Don't forget that you we will also give **2 points** for nice coding style!

## Assignment 0: Peer review for sheet 01 [3 pts]

Beginning this week you will have to make a peer review of the other groups' solutions. Each group reviews the solutions of two other groups and give points according to the given point distribution considering the correctness of the solution. For this reviews the tutors will give you up to 3 points each week.

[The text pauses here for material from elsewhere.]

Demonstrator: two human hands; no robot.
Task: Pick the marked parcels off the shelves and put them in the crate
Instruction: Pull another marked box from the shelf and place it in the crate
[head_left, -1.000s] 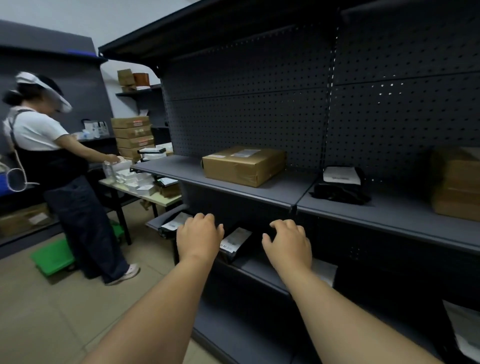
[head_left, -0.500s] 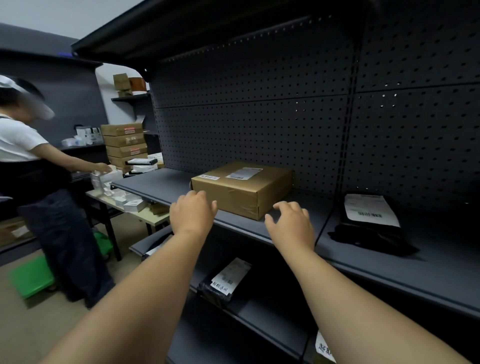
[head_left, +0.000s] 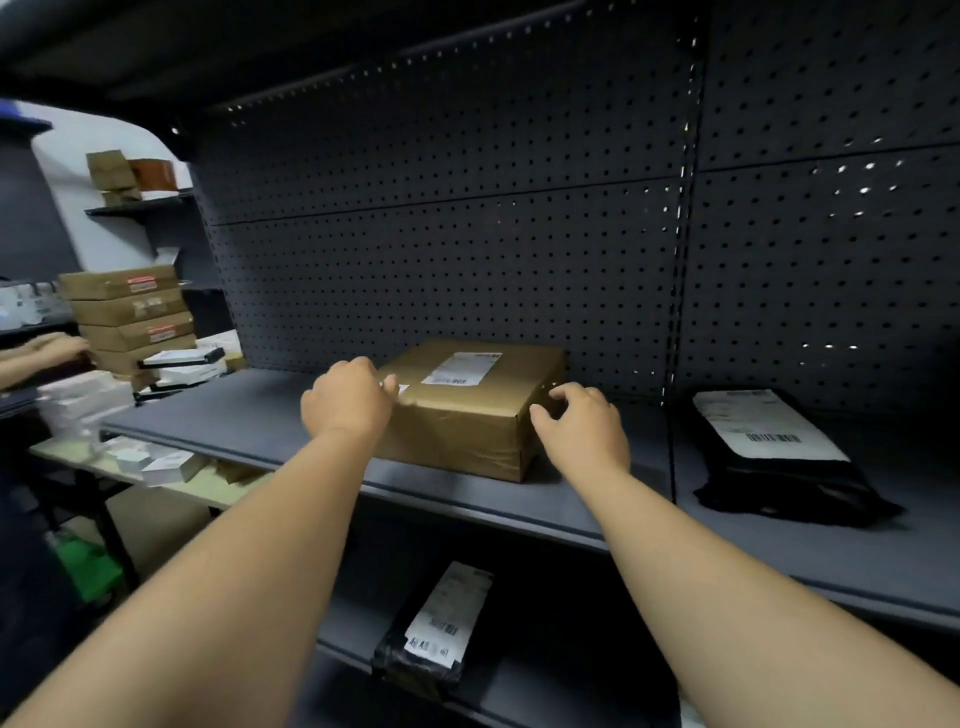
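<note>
the left hand (head_left: 347, 400) rests on the near left corner of the brown box (head_left: 470, 405), fingers curled over its top edge; the right hand (head_left: 582, 427) curls at the box's right corner, perhaps just touching it; the box sits on the grey shelf (head_left: 234, 415); a black mailer bag (head_left: 779, 457) lies well apart to the right; another black parcel (head_left: 436, 623) lies on the shelf below.
</note>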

| * |Group 1|Group 2|Group 3|Group 4|Group 5|Group 6|Group 7|Group 8|Group 9|Group 10|Group 11|
| ------- | ----- | ----- | ----- | ----- | ----- | ----- | ----- | ----- | ----- | ------ | ------ |
| check solutions of group: | 10, 7 | 4, 9  | 1, 4  | 11, 1 | 8, 11 | 5, 3  | 9, 10 | 6, 5  | 3, 2  | 2, 8   | 7, 6   |

You should open an issue in repositories of groups you have to check. The title of the issue should be your group name (e.g."Group 1"). Comments on what was good and bad, how much points they get etc.  
Refer to https://guides.github.com/features/issues/ to learn more about issues.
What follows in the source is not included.